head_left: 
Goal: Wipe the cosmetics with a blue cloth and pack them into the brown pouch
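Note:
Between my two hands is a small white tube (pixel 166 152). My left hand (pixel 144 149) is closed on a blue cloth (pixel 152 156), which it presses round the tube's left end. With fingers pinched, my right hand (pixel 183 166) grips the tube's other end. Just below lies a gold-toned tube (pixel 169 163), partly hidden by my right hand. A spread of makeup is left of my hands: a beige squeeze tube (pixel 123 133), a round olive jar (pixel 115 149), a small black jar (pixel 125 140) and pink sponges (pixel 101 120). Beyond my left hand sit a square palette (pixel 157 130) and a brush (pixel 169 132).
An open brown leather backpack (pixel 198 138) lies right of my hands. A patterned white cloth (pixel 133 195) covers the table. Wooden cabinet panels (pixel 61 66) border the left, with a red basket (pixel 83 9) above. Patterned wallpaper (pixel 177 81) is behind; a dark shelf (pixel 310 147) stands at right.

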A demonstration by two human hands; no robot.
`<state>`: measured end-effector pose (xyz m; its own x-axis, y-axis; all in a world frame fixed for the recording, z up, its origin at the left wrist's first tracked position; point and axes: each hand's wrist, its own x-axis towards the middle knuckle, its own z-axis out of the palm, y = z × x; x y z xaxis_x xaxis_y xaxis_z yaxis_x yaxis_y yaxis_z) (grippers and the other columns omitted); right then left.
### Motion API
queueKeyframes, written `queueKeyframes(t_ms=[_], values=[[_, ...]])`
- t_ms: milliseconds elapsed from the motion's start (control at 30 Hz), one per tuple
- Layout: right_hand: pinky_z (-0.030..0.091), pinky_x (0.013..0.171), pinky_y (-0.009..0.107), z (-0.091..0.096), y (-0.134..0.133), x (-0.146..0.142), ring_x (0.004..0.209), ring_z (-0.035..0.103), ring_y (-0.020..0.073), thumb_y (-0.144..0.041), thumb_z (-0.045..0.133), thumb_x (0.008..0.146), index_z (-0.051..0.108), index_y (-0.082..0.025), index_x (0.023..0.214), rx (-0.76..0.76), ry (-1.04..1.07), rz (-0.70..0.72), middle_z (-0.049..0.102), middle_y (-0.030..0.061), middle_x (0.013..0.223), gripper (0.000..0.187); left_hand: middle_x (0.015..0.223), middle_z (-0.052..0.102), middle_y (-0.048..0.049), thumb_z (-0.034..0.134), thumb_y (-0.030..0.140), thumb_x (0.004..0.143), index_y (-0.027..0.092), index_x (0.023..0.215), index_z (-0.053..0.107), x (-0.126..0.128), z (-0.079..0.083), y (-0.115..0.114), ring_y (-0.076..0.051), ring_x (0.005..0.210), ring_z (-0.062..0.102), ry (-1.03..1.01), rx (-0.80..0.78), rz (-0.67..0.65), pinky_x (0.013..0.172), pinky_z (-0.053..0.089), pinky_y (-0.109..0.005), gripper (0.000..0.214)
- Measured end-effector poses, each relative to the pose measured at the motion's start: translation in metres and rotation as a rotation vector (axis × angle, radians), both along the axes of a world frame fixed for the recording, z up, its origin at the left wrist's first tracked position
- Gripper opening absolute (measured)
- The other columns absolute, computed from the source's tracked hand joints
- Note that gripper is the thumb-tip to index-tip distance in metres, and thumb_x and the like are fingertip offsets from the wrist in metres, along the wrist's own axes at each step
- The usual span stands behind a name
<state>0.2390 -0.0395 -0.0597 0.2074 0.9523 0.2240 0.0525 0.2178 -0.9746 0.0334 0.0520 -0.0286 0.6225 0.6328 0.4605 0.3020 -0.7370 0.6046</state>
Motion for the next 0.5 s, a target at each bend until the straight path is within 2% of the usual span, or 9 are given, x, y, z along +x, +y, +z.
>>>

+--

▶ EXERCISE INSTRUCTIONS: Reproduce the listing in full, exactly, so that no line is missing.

▶ FINISHED EXERCISE:
head_left: 
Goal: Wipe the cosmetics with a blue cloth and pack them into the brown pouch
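Note:
Between my two hands is a small white tube (pixel 166 152). My left hand (pixel 144 149) is closed on a blue cloth (pixel 152 156), which it presses round the tube's left end. With fingers pinched, my right hand (pixel 183 166) grips the tube's other end. Just below lies a gold-toned tube (pixel 169 163), partly hidden by my right hand. A spread of makeup is left of my hands: a beige squeeze tube (pixel 123 133), a round olive jar (pixel 115 149), a small black jar (pixel 125 140) and pink sponges (pixel 101 120). Beyond my left hand sit a square palette (pixel 157 130) and a brush (pixel 169 132).
An open brown leather backpack (pixel 198 138) lies right of my hands. A patterned white cloth (pixel 133 195) covers the table. Wooden cabinet panels (pixel 61 66) border the left, with a red basket (pixel 83 9) above. Patterned wallpaper (pixel 177 81) is behind; a dark shelf (pixel 310 147) stands at right.
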
A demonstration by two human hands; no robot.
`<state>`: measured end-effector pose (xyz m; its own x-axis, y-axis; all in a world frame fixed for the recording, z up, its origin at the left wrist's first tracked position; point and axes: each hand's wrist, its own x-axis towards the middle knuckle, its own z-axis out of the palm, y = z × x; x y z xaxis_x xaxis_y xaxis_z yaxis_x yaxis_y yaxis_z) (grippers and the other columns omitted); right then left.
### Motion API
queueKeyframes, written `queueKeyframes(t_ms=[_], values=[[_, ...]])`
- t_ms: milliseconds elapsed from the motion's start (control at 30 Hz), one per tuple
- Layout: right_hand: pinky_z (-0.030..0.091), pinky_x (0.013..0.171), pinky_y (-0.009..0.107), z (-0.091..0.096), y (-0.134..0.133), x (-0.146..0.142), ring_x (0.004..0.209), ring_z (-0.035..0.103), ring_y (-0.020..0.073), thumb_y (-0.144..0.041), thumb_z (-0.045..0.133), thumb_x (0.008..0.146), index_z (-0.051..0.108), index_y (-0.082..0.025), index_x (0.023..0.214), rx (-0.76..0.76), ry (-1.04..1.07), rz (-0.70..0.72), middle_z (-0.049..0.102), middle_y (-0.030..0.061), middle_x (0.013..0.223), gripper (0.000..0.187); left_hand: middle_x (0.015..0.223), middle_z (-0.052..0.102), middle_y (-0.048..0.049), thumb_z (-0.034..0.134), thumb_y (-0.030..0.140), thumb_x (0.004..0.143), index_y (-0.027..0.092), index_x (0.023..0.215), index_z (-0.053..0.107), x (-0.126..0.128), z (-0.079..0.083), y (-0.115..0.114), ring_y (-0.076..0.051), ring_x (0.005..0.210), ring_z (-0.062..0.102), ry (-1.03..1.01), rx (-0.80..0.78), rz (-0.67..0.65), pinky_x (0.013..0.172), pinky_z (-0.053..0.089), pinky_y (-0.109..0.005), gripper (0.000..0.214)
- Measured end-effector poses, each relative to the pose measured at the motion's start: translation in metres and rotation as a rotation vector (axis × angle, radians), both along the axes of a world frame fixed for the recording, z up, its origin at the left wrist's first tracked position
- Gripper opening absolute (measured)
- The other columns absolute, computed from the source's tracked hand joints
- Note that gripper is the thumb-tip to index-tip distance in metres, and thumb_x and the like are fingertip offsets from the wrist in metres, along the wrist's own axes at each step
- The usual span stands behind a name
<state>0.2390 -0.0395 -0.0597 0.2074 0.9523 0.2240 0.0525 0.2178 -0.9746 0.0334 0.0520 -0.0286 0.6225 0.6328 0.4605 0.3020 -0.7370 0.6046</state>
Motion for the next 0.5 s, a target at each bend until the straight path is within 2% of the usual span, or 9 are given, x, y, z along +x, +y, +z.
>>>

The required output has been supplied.